LAST week I forgot to mention another example of our Nikos’ hypocrisy. At the submission of the presidential candidacies at the international conference centre 10 days ago he was nominated by his eldest daughter Ioanna. It was a rather peculiar decision, but I suspect it was aimed at showing voters what a good family man he is.

But when asked a while back about the taxpayer paying his daughters’ private school fees, he declared, in his morally superior way, that his children should not be brought into the election campaign. And what did he do? He brought all his kids to the election campaign by having them with him when submitting his candidacy and one nominated him for president.

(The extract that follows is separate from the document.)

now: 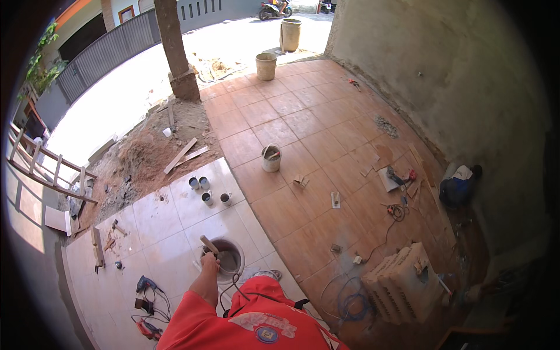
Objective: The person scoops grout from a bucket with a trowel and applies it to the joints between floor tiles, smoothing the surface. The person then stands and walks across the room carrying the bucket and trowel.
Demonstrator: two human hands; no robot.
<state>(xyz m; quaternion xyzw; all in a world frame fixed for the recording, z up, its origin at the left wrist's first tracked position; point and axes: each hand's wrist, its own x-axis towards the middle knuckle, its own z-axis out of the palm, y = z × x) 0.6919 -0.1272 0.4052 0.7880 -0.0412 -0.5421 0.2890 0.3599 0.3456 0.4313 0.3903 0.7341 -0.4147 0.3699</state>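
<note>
My left hand reaches down from the red sleeve, its fingers closed at the left rim of a round bucket. Grey matter lies inside this bucket. A tool with a wooden handle leans over the rim just above my hand, its lower end hidden. My right hand is not visible. Just beyond the bucket, several small dark-mouthed cups stand on the white tiles. My foot shows close to the bucket's right side.
A blue corded power tool and a red one lie at left. A hammer rests farther off. Orange tiles carry a pail, another bucket, a cable and stacked boxes. Planks lie on dirt.
</note>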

In an unscripted moment Ioanna said, “without mama none of us would be here today.” Behind every successful man there is a strong woman calling the shots. In our case she will also be running the country and leave her hubby to exchange text messages with his favourite journos.


AFTER months of careful research on the roads, I have established people who drive their car wearing a face mask are the most annoying drivers and that a law should be passed banning them from the road.

They rarely drive at speeds higher than 30km/h, as if going like a turtle would reduce their chances of catching the Covid virus, take 15 to 20 seconds to move after the light turns green and often drive in the middle of two lanes – presumably to keep a safe distance from cars of potentially infected drivers.

I suppose you can expect anything from a nut-case who wears a face mask when he is driving with nobody else in the car.


Patroclos is the pen-name of Kyriacos Iacovides, who has maintained his sanity despite writing this column for more than 30 years. Tales from the Coffeeshop first appeared in April 1991 with the objective of offering some light reading in the Sunday Mail. Its target audience was the people who do not take life and Cyprus politics, too seriously.